*** Opening DATASET EXCERPT ***
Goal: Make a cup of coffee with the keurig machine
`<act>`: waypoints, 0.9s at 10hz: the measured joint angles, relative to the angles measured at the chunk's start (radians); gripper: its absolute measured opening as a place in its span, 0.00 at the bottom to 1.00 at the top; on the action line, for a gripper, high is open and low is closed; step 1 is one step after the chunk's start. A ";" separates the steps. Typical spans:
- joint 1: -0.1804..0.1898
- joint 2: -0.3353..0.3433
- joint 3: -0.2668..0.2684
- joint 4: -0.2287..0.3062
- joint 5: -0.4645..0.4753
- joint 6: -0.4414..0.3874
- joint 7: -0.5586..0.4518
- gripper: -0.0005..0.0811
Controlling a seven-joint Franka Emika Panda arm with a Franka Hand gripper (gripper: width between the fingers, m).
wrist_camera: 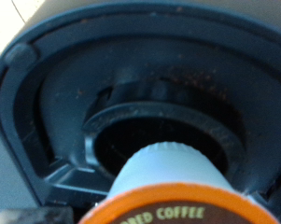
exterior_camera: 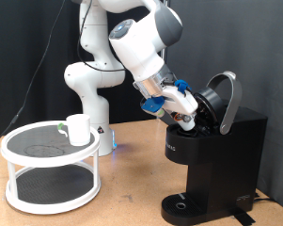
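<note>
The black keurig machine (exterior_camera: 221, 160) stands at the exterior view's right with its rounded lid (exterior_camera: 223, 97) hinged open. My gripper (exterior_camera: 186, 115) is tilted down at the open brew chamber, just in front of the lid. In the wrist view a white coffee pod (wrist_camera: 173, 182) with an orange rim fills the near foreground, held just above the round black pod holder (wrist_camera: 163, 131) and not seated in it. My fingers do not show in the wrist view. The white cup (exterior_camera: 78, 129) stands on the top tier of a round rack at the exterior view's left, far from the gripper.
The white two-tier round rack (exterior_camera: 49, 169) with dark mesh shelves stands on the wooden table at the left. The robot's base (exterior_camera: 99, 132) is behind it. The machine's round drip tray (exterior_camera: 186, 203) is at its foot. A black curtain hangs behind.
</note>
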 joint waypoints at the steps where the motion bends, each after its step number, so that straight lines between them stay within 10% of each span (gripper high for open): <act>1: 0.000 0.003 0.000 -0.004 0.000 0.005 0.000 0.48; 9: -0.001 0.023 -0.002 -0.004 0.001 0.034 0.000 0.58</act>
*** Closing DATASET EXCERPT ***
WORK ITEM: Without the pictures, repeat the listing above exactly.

RESPONSE TO THE TASK:
Goal: Make a cup of coffee with the keurig machine
`<act>`: waypoints, 0.9s at 10hz: the measured joint angles, relative to the angles measured at the chunk's start (radians); gripper: its absolute measured opening as a place in its span, 0.00 at the bottom to 1.00 at the top; on the action line, for a gripper, high is open and low is closed; step 1 is one step after the chunk's start. A ";" separates the steps. Typical spans:
- joint 1: -0.1804..0.1898
- joint 2: -0.3353..0.3433
- joint 3: -0.2668..0.2684
- joint 4: -0.2287..0.3062
- joint 5: -0.4645..0.4753
- joint 6: -0.4414..0.3874
- joint 7: -0.5586..0.4518
- gripper: -0.0005..0.0811
Controlling a seven-joint Franka Emika Panda arm with a Franka Hand gripper (gripper: width between the fingers, m).
wrist_camera: 
exterior_camera: 
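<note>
The black keurig machine (exterior_camera: 221, 160) stands at the exterior view's right with its rounded lid (exterior_camera: 223, 97) hinged open. My gripper (exterior_camera: 186, 115) is tilted down at the open brew chamber, just in front of the lid. In the wrist view a white coffee pod (wrist_camera: 173, 182) with an orange rim fills the near foreground, held just above the round black pod holder (wrist_camera: 163, 131) and not seated in it. My fingers do not show in the wrist view. The white cup (exterior_camera: 78, 129) stands on the top tier of a round rack at the exterior view's left, far from the gripper.
The white two-tier round rack (exterior_camera: 49, 169) with dark mesh shelves stands on the wooden table at the left. The robot's base (exterior_camera: 99, 132) is behind it. The machine's round drip tray (exterior_camera: 186, 203) is at its foot. A black curtain hangs behind.
</note>
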 joint waypoints at the steps where the motion bends, each after its step number, so that straight lines between them stay within 10% of each span (gripper high for open): <act>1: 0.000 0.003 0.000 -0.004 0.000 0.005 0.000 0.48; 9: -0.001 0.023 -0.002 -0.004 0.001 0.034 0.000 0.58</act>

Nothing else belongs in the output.